August 23, 2018
GLOBAL SALES TEAMS: Grow Globally - Compensate Locally
Greg Getty loves his spreadsheets. Spending twelve years within sales teams, he routinely hit his targets by staying disciplined and organized compared to his colleagues. It wasn’t surprising that he rose up the ranks within several tech firms and found himself as the VP of Sales and, when the company expanded overseas, his role went global.
It was at this point where something went wrong.
International sales suddenly fell off a cliff. It didn’t make sense because market conditions within the industry across APAC were positive and Europe was slowly growing as well. But that’s not what has happened with Greg’s numbers. By the end of the year, sales outside of the US were dismal. The company’s management wanted answers. The markets looked good, product demand was strong, so what went wrong?
The culprit, it turns out, was Greg’s spreadsheet. Specifically, the compensation plan baked into the spreadsheet.
Finding the right ratio of base pay to commission, or variable pay, is a complicated dance between art and science. Incentivize someone to bring in new clients and existing clients may get under served. Make the base pay too high and sales reps may get complacent, too low and they may cut corners to win business or simply quit. Compensating teams across international markets adds an extra dimension to this already complicated scenario because customs and norms vary considerably that affect behaviours and outcomes.
It was because of this complexity Greg, like many other sales leaders, decided to simplify. He had always had his sales plans on one spreadsheet and was determined to standardize the compensation plans into one world-wide model. He quickly learned that a unified compensation plan causes anything but unified behaviour change.

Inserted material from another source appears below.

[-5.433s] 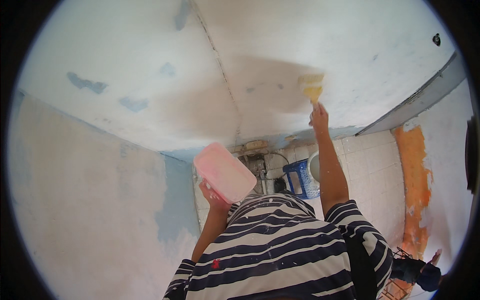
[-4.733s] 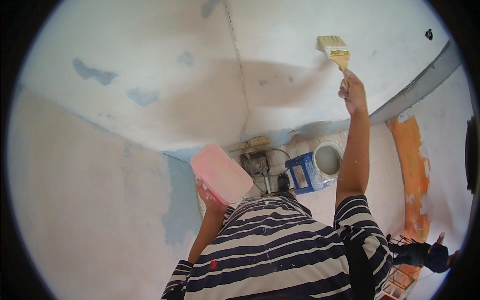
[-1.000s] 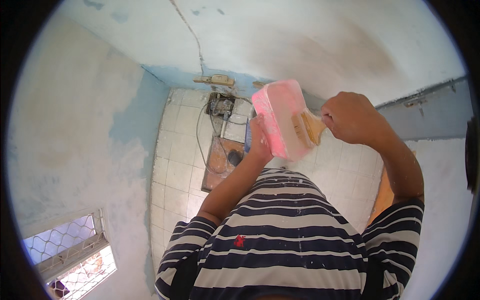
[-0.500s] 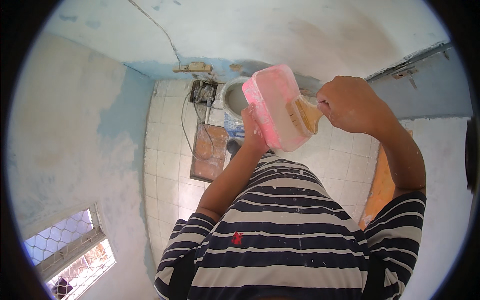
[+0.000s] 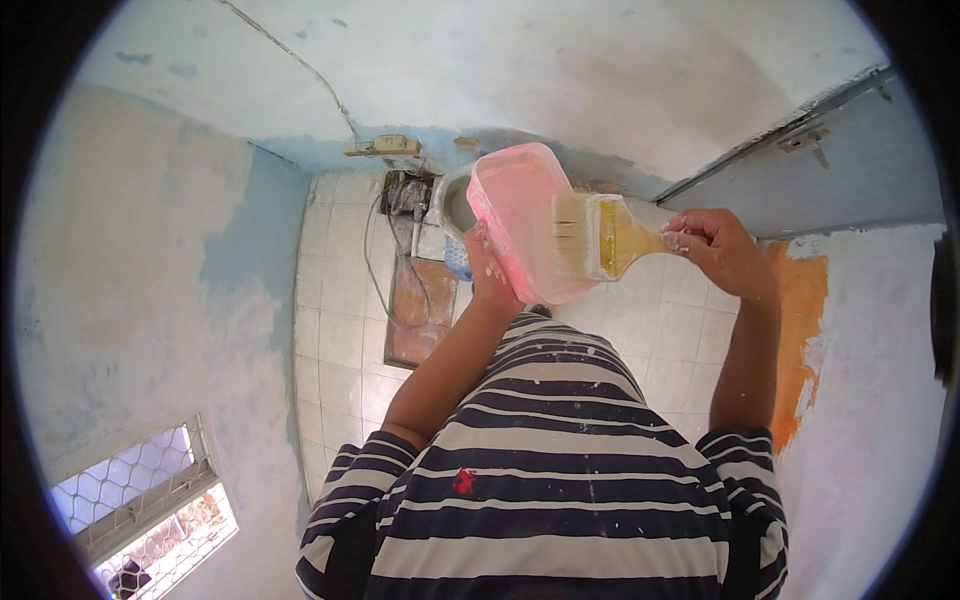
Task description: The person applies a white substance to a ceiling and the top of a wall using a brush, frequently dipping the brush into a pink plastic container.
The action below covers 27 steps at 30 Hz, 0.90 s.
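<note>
My left hand (image 5: 490, 270) grips a pink plastic tub (image 5: 512, 195) by its near left side; the tub tilts and its walls are smeared with white paint. A wide paintbrush (image 5: 600, 238) with pale, paint-wet bristles and a yellowish handle is held in my right hand (image 5: 715, 245), its fingers closed round the handle's end. The bristles lie over the tub's right rim; whether they touch it I cannot tell. Behind the tub, partly hidden by it, stands a bucket (image 5: 455, 205) with whitish contents.
Patchy blue and white walls (image 5: 240, 220) surround a tiled floor (image 5: 330, 290). At the back left are a small machine (image 5: 407, 193) with a cable and a brown panel (image 5: 420, 310). A grey door (image 5: 850, 170) is at right, beside an orange patch (image 5: 800, 330). A barred window (image 5: 150, 500) is lower left.
My right hand has come lower, and the brush has turned from inside the tub to lie broadside across its right rim. The tub has shifted slightly left.
</note>
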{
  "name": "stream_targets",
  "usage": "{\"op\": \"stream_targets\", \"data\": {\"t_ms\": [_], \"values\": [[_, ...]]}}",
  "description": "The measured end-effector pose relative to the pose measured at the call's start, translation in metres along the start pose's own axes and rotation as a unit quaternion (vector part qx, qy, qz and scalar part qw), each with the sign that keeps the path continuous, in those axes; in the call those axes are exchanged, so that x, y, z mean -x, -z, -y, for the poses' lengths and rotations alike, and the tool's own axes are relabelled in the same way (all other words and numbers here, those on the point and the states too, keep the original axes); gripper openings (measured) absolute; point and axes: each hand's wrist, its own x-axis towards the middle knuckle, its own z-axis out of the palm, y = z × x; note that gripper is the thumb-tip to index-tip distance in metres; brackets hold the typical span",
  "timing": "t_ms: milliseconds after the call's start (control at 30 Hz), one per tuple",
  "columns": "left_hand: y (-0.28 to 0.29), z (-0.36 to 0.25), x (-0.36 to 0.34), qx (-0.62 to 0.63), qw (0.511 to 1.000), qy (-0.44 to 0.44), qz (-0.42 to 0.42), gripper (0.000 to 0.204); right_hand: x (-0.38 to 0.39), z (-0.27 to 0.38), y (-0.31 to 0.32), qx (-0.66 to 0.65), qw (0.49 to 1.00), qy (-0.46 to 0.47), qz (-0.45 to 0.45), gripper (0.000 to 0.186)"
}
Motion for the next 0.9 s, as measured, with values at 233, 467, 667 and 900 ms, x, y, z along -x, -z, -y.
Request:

As organizations continue to wrestle with implications of globalization, one of the biggest debates is when to standardize global approaches and when to let local markets take the lead.
Building and refining a global sales compensation plan is a great example of this challenge.
At first, headquarters liked Greg’s standardization plan. They saw this simple model as a win-win for both the sales team and the leadership. Any sales person hitting 75% of target or greater would make more money than the last year while management got their streamlined reporting on Greg’s single spreadsheet. Global standardization won the day.
But the changes were not interpreted the same way across the regions. The smaller base with on-target-earnings (OTE) was considered aggressive but reasonable in the US. The American sales reps ‘got it.’ However, in many parts of Europe and APAC the perception was different. These teams saw the changes as a demotion and felt the split was out of alignment compared to local market players. Some sales reps lost their desire to close deals, others left for competitors, bringing their client relationships with them.
To add to the complexity, not every country was upset. Wide differences in compensation structures exist within regions. China, as one example, tends to favor US-style incentive plans. In Greg’s case, his China team liked the new plan and thrived, proving once again that APAC does not behave like a single market.
And if he had to do it again? Here are the key lessons Greg and his team now use when looking at global sales compensation plans:
- Something’s gotta give. Companies need to decide between more complex reporting and and well-functioning teams. There are global sales compensation models out there designed to be flexible and reduce complexity, but companies should go through this journey first before deciding on a plan.
- Any global compensation plan should be based on a uniform set of principles that underlie the plan. Yes, there may be variations across markets, but a core set of values should be established that includes a flexible and agile approach based on local conditions.
- Any compensation plan must be communicated clearly, and sales people must have the tools to hit - and exceed - their targets. This includes additional collaboration on territory planning, goal setting, training and ongoing coaching.
Greg’s progression from a national sales manager to a global sales team leader was tough. The company lost a lot of good reps and important clients along the way because they were focused on rolling out global standards at the expense of local preferences. This give and take between local and global approaches is not easy, but one thing Greg learned is that when managing teams across the globe, he needs to think beyond his spreadsheet.